Member of the Tamil Nadu Legislative Assembly
- Incumbent
- Assumed office 11 May 2026
- Preceded by: T. K. Amulkandasami
- Constituency: Valparai

Personal details
- Party: Dravida Munnetra Kazhagam

= A. Sudhakar =

Indian politician (born 1977)

A. Sudhakar (born 1977), also known as Kutty, is an Indian politician from Tamil Nadu. He is a member of the Tamil Nadu Legislative Assembly from the Valparai Assembly constituency, which is reserved for Scheduled Caste community in Coimbatore district, representing the Dravida Munnetra Kazhagam.

== Early life ==
Sudhakar is from Valparai, Coimbatore district, Tamil Nadu. He is the son of Arokkiyam. He passed Class 12 at Pasumalai Higher Secondary School, Madurai, in 1994. He runs his own business. His wife is a Municipal Councilor in the Valparai Municipality and is also serving as a member of the District Planning Committee.

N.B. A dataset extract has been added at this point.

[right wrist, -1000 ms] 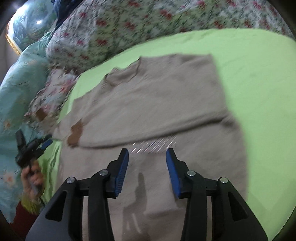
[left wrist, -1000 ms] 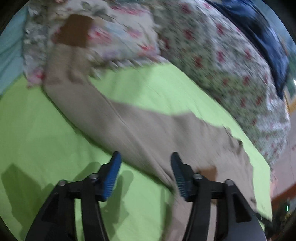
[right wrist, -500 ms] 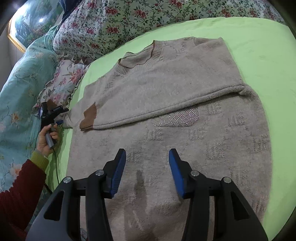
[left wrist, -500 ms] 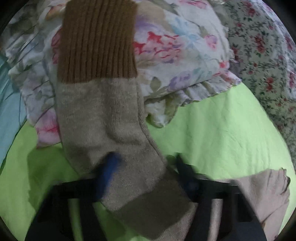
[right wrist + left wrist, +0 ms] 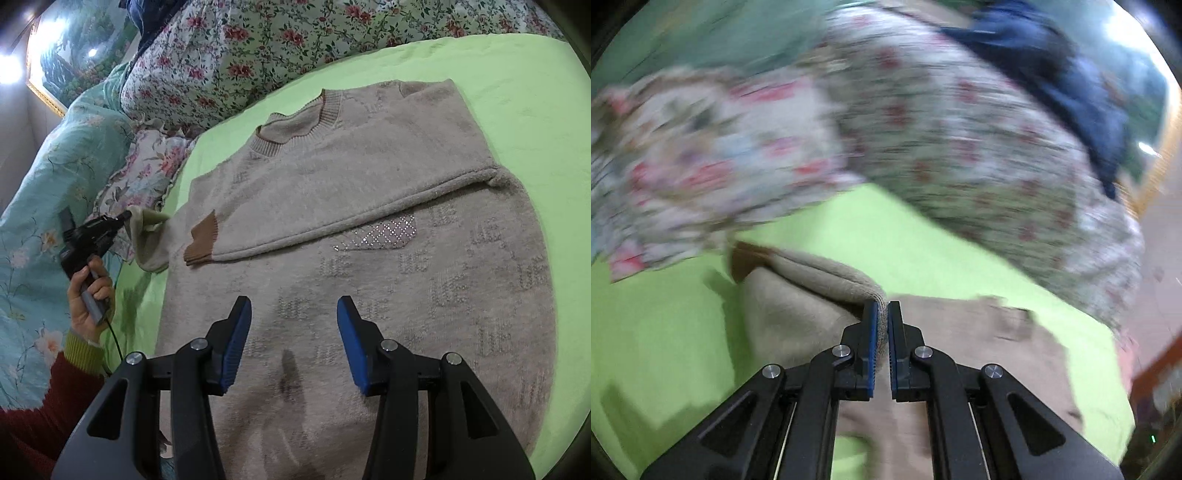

He declared assets worth Rs.87 lakhs in his affidavit filed with the Election Commission of India.

== Career ==
Sudhakar won the Valparai Assembly constituency representing the Dravida Munnetra Kazhagam in the 2026 Tamil Nadu Legislative Assembly election. He polled 57,671 votes and defeated his nearest rival, A. Sridharan of the Tamilaga Vettri Kazhagam, by a margin of 9,371 votes.